We spoke with Will Begeny, VP of Marketing at Tomo, whose mission is simply to “make home buying less painful and more joyful.” Tomo uses Sigma to analyze customer behavior, help predict the cost of acquiring new customers, and find business efficiencies to make housing more affordable.
Buying a home is filled with lots of little steps and calculations. While the net impact can be overwhelming for a buyer, all that complexity also adds layers and layers of costs and makes buying a home far less accessible. If we understand in analytical terms how people move through this convoluted system, we can find and test better solutions to all these points of friction and actually save them money in the process. That’s our job, in a nutshell.
Prior to Sigma, data was on an island.
How can we find innovative ways to find efficiency in our own business so that we can ultimately pass that money back onto a customer and make getting a mortgage a lot more affordable for more people?
We need good, clean, simple, and accessible data to make smart decisions about where our customers are coming from, what's changing in the industry, and what we can do about it.
Being able to share, export, and visualize data on the fly is operationally much less complicated with Sigma than other platforms.
Prior to Sigma, data was on an island — controlled by a few folks who had the numbers (via our BI warehouse, Snowflake) — and this led to leapfrogging the insights. People would do what made sense, based on the data in front of them — which might be at odds with other data somewhere else. That was a hassle. What we needed was a much more centralized view of the business, with more people tapping into our core datasets to make better, more informed choices.
Being able to connect cleanly into our data warehouse Snowflake was essential, and this opened the door to a lot of people creating customizable tables with bare minimum SQL knowledge. Apart from that, we wanted to be able to share, export, and visualize data on the fly, which is operationally much less complicated with Sigma than other platforms.
Every morning several leaders on the team (including the CEO), have a daily stand-up where we all essentially stare at Sigma for 90 minutes. We can operate like day traders and make good choices about where we're acquiring customers, as well as where we're losing so that we can sharpen our business and get better results.
We all stare at Sigma and operate like day traders.
We take a hard look at where and how leads are coming in, how they’re moving through the system, and how different cohorts, pricing scenarios, and markets influence outcomes. Ultimately, we make adjustments to our strategy as new information unfolds. Next, the goal is to make meaning of the data, ask questions in real time, and then cut different scenarios so that we can act on them immediately.
It would be an enormous waste of time to try and have one person package up a bunch of charts with a single vantage point — because there’s rarely a clear simple answer. So we play with and manipulate different tabs in Sigma, and call different numbers if we need to update a query based on a hunch. It’s essentially how we do business.
Without a common visualized data environment, we'd be stuck in POV discussions and single-source insights, rather than collectively interrogating the data and finding a shared sense of meaning.
We use Sigma to track sales operations on a daily basis, where we can look at the overall efficacy of different tactical tests and directly tie that to an overall reduction in CAC (cost of customer acquisition).
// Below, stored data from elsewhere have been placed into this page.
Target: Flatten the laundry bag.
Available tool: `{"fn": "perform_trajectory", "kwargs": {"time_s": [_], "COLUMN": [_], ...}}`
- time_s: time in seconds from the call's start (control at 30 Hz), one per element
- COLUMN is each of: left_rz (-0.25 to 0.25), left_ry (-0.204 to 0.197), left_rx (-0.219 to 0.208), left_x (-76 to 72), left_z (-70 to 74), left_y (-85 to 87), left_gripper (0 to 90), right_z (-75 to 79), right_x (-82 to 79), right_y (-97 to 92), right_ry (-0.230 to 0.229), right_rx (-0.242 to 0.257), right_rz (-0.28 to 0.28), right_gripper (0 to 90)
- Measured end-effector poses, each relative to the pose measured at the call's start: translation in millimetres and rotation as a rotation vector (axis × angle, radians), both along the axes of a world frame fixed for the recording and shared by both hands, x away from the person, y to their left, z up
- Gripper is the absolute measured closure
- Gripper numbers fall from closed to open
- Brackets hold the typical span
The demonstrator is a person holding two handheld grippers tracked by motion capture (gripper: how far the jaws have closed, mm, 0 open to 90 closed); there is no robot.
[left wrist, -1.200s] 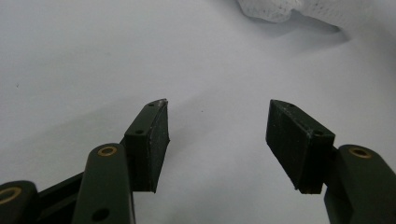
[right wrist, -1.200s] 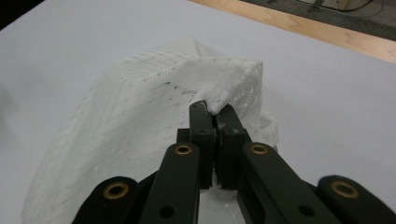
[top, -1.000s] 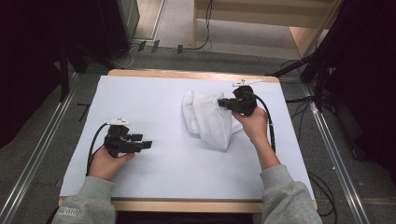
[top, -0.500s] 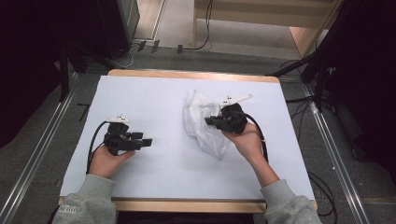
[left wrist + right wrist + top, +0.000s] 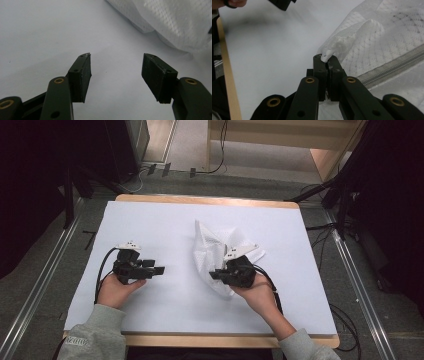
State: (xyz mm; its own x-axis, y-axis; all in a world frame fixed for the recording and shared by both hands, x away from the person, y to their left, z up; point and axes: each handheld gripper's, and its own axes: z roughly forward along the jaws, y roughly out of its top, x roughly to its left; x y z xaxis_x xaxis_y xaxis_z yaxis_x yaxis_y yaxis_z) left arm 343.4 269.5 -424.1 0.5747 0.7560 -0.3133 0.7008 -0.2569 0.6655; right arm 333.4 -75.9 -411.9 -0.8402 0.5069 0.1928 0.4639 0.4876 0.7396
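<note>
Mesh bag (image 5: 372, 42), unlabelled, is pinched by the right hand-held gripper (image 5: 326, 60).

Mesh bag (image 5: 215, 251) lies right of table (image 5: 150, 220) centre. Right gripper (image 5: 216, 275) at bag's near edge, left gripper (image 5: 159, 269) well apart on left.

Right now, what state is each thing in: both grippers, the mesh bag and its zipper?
Left gripper: open, nothing between its jaws, resting on the table apart from the bag.
Right gripper: shut on a pinched fold of the mesh bag.
Mesh bag: crumpled, lying on the table, one fold lifted by the right gripper.
Zipper: appears closed along the stretch in view.
Table: covered by a white sheet.
</note>
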Motion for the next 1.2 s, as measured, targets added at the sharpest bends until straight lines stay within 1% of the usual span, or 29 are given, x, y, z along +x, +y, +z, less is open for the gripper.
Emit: {"fn": "perform_trajectory", "kwargs": {"time_s": [0.03, 0.1, 0.13, 0.17, 0.27, 0.3, 0.37, 0.5, 0.53, 0.57, 0.6, 0.63, 0.67, 0.73, 0.77, 0.83, 0.87, 0.9, 0.93, 0.97, 1.0, 1.03, 1.07, 1.1, 1.13, 1.2], "left_rz": [-0.001, -0.007, -0.008, -0.008, -0.012, -0.013, -0.013, -0.026, -0.028, -0.029, -0.032, -0.034, -0.034, -0.032, -0.032, -0.034, -0.036, -0.037, -0.035, -0.035, -0.031, -0.031, -0.031, -0.029, -0.033, -0.028], "left_ry": [-0.002, -0.008, -0.012, -0.015, -0.026, -0.03, -0.037, -0.038, -0.038, -0.037, -0.037, -0.032, -0.032, -0.029, -0.026, -0.023, -0.018, -0.009, 0.0, 0.0, 0.005, 0.009, 0.009, 0.007, 0.002, 0.003], "left_rx": [-0.002, -0.002, -0.002, -0.003, -0.01, -0.012, -0.017, -0.025, -0.025, -0.024, -0.018, -0.024, -0.024, -0.029, -0.033, -0.035, -0.029, -0.021, -0.018, -0.018, -0.031, -0.029, -0.029, -0.033, -0.03, -0.026], "left_x": [0.4, 1.5, 1.8, 2.4, 4.4, 5.2, 6.7, 10.9, 12.3, 13.8, 15.6, 19.8, 19.8, 24.7, 27.2, 32.7, 36.1, 39.9, 46.2, 46.2, 50.7, 52.4, 52.4, 53.5, 54.9, 59.9], "left_z": [0.4, 1.2, 1.4, 2.1, 3.0, 3.2, 3.6, 4.2, 4.0, 3.8, 3.8, 4.0, 4.0, 4.7, 4.7, 3.4, 2.5, 2.1, 1.7, 1.7, 1.7, 2.3, 2.3, 2.6, 3.1, 3.1], "left_y": [-0.2, -0.6, -0.7, -0.6, 0.2, 0.4, 0.0, -2.4, -3.5, -4.6, -5.2, -6.5, -6.5, -7.4, -7.9, -9.4, -10.0, -10.9, -12.0, -12.0, -12.4, -12.5, -12.5, -12.9, -12.6, -13.4], "left_gripper": [41.3, 41.1, 40.9, 40.9, 40.0, 40.0, 39.6, 39.0, 38.7, 38.7, 38.5, 38.5, 38.5, 38.5, 38.5, 38.2, 38.1, 37.9, 37.9, 37.9, 37.8, 37.7, 37.6, 37.6, 37.6, 37.2], "right_z": [0.0, -3.2, -5.4, -5.4, -10.6, -10.6, -12.9, -17.7, -19.2, -20.1, -21.3, -24.1, -24.1, -28.2, -29.6, -30.3, -29.3, -27.6, -23.1, -20.3, -17.7, -14.4, -14.4, -7.1, -7.1, 0.2], "right_x": [0.0, -6.6, -12.9, -12.9, -27.0, -27.0, -33.4, -43.4, -45.6, -48.3, -50.9, -55.4, -55.4, -60.8, -62.8, -65.5, -65.8, -65.9, -65.7, -65.9, -65.9, -65.5, -65.5, -66.5, -66.5, -66.3], "right_y": [0.0, 3.5, 7.4, 7.4, 16.5, 16.5, 20.2, 26.0, 27.2, 28.4, 29.3, 31.3, 31.3, 33.6, 34.6, 34.8, 34.0, 32.2, 27.9, 24.8, 21.5, 18.0, 18.0, 11.0, 11.0, 3.9], "right_ry": [0.0, 0.004, 0.01, 0.01, 0.005, 0.005, 0.013, 0.032, 0.028, 0.035, 0.04, 0.051, 0.051, 0.068, 0.069, 0.072, 0.075, 0.079, 0.086, 0.079, 0.073, 0.067, 0.067, 0.052, 0.052, 0.015], "right_rx": [0.0, -0.003, -0.007, -0.007, -0.02, -0.02, -0.025, -0.031, -0.028, -0.027, -0.028, -0.028, -0.028, -0.034, -0.039, -0.037, -0.032, -0.025, -0.006, 0.002, 0.015, 0.02, 0.02, 0.036, 0.036, 0.041], "right_rz": [0.0, 0.017, 0.03, 0.03, 0.073, 0.073, 0.079, 0.1, 0.106, 0.112, 0.118, 0.127, 0.127, 0.142, 0.149, 0.154, 0.152, 0.149, 0.143, 0.137, 0.134, 0.124, 0.124, 0.116, 0.116, 0.104], "right_gripper": [89.1, 89.0, 89.0, 89.0, 89.0, 89.0, 88.9, 88.8, 88.8, 88.8, 88.7, 88.7, 88.7, 88.4, 88.2, 86.5, 83.9, 80.0, 74.4, 71.8, 68.1, 65.0, 65.0, 60.9, 60.9, 59.7]}}
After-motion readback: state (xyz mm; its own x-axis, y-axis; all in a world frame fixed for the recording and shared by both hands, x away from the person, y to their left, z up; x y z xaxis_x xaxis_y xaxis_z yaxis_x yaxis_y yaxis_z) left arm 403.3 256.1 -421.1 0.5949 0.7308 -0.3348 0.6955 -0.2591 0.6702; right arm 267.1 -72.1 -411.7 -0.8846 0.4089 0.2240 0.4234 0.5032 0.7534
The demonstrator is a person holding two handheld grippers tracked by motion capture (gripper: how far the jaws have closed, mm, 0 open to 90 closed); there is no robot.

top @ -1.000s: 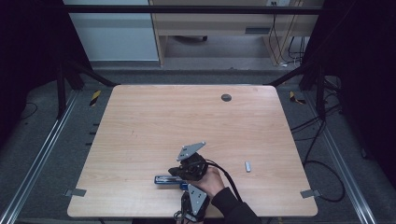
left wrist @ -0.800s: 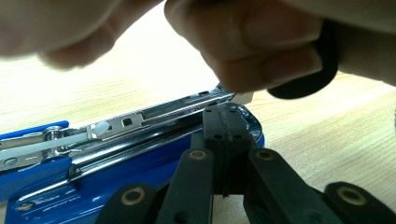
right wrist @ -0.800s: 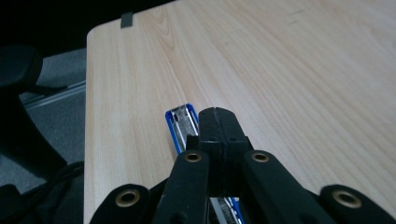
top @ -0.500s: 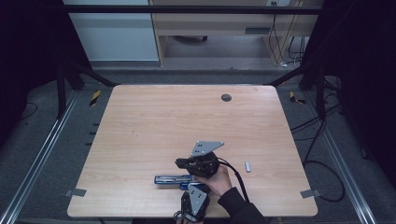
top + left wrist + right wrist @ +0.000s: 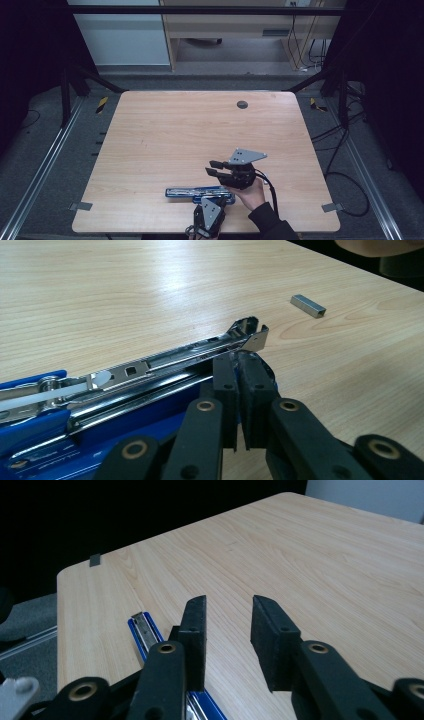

This is a major focus area for our business, since every dollar we can save we put back into our customer's pocket.
Ultimately CAC is about ad spend and people (how different sales teams work, how we make the most of their time, so they’re not wasting energy bothering people who aren’t interested or burning our people out with too much on their plates). We find ways to save money on both fronts and put that back into the pockets of our customers (so that more people choose Tomo because we have lower mortgage rates — and the cycle continues).
We need to be looking at the intersection of lots of different data points from different sources and people in the same space — that’s where Sigma comes in.
But to be able to do all of that, we need to be looking at the intersection of lots of different data points from different sources and people in the same space — that’s where Sigma comes in. Understanding this behavior takes a very interconnected analytical system (which we serve via Snowflake), and an easy way for people to find answers to nuanced scenarios again and again based on that data (and again, that’s where Sigma comes in).
As we get better about integrating natural language processing and leaning on AI to support hypothesis detection and root causes of an issue, we can start to ask bigger and broader questions of our data (without pulling a data scientist off a major project to explore every whim). This will ultimately build a more innovative and intellectually curious company, which is vital to our long-term success.